Best of SI: A Fascinating Story of "Murph the Surf"

As Terry Rae Frank slipped under the brackish water, her brain begged her body to breathe. Part of her skull had been split open, her abdomen slit. A wire, lashed around her neck and tethered to a concrete block, tugged the 23-year-old down to a silty creek bed. And still her nervous system commanded her lungs to heave in a spasmic search for oxygen. Agonal respiration, physicians call it. As in agony. A dying body’s desperate final act.
Frank and her friend Annelie Mohn, 21, had been motoring along South Florida’s Intracoastal Waterway when their heads were battered with an oar, Mohn’s body pierced by a bullet and their stomachs eviscerated with a blade so their corpses wouldn’t rise to the surface as they decomposed in Whiskey Creek, just south of Fort Lauderdale, where the mangrove thickets once concealed bootleggers.

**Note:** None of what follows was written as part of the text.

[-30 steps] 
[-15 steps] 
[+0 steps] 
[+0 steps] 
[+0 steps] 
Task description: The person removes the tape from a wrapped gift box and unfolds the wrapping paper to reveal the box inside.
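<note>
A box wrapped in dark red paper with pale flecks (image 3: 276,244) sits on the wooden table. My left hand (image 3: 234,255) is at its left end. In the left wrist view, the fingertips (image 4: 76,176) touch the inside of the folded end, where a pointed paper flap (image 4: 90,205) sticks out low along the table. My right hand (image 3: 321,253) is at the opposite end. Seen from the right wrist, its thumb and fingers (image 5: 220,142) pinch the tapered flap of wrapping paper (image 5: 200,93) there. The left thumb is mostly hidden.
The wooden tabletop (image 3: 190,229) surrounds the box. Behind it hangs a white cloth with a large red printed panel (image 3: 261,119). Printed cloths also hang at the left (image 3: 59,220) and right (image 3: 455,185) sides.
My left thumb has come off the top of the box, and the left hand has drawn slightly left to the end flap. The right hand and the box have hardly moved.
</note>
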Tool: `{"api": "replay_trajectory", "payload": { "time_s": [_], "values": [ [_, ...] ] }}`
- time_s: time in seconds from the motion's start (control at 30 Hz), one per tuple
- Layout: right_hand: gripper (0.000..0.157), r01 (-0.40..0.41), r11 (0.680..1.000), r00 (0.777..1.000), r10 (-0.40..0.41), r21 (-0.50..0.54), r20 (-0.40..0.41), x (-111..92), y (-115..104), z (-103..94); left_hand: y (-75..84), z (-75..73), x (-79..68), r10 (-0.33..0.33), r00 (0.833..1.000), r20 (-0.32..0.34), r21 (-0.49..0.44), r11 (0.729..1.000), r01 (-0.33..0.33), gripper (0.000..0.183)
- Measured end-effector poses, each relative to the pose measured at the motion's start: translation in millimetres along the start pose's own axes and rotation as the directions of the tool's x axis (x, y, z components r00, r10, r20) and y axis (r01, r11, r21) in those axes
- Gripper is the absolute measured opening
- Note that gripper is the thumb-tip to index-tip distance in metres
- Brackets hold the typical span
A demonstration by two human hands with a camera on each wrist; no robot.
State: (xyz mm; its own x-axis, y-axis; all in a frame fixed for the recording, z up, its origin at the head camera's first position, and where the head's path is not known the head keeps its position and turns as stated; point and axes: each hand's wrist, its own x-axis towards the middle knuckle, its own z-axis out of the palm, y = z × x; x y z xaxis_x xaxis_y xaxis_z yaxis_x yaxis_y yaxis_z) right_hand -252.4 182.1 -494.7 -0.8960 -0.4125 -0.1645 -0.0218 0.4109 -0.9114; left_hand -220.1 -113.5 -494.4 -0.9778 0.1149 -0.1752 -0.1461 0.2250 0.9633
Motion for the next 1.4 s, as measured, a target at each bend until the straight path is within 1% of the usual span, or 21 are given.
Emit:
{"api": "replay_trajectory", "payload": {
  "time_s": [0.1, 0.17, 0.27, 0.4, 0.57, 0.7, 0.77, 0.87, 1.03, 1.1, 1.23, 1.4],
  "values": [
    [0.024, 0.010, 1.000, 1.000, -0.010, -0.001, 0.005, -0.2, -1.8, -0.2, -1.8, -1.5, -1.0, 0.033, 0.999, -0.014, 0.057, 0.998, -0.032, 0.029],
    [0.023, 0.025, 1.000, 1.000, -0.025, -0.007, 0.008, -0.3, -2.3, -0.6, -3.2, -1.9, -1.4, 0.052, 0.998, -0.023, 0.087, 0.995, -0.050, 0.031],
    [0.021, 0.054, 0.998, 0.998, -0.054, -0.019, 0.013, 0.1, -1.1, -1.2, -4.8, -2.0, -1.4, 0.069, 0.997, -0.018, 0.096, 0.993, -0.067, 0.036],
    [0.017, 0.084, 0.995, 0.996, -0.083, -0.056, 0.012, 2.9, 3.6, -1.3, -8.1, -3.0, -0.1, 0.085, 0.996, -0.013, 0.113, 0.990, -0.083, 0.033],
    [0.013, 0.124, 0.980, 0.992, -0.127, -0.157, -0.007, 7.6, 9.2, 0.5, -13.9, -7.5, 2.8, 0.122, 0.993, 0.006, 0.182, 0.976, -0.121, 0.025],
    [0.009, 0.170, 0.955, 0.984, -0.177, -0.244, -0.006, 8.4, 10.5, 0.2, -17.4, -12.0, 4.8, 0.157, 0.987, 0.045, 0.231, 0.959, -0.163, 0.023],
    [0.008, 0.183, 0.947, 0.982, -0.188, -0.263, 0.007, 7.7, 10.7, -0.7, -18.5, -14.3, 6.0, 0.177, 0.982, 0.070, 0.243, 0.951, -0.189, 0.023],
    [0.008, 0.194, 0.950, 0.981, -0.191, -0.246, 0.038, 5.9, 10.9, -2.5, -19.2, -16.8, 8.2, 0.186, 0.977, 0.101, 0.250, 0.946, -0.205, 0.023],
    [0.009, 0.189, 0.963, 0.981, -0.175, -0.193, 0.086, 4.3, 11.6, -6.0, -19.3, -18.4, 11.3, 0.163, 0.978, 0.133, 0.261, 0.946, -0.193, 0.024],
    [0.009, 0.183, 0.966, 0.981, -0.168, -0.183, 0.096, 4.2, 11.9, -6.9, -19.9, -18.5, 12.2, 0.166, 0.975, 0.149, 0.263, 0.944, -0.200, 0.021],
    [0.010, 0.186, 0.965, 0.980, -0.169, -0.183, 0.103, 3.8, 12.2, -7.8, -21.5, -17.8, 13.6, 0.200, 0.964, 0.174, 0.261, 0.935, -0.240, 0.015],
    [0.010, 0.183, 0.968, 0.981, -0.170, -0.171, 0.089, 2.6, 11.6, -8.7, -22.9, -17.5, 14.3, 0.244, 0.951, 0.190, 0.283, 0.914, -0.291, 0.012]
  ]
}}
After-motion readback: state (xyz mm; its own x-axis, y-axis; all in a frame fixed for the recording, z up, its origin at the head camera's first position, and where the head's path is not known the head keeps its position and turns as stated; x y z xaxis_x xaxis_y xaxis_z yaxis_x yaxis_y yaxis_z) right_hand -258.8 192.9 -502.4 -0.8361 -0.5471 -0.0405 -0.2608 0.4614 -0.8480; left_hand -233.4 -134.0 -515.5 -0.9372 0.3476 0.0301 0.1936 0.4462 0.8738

Those two young women reached their gruesome end after absconding in November 1967 with nearly $500,000 worth of stocks and bonds (almost $4 million in 2020 dollars) stolen from the Los Angeles brokerage firm where they worked as secretaries. A few weeks later they hopped on a 22-foot sport boat alongside the hardened men with whom they had plotted to turn that paper into profit. But as they cruised in the sunshine the conversation soured, and one of the women threatened to expose the whole scheme if she didn’t get a larger cut. Seconds later, the bludgeoning began. Agonal breaths ensued.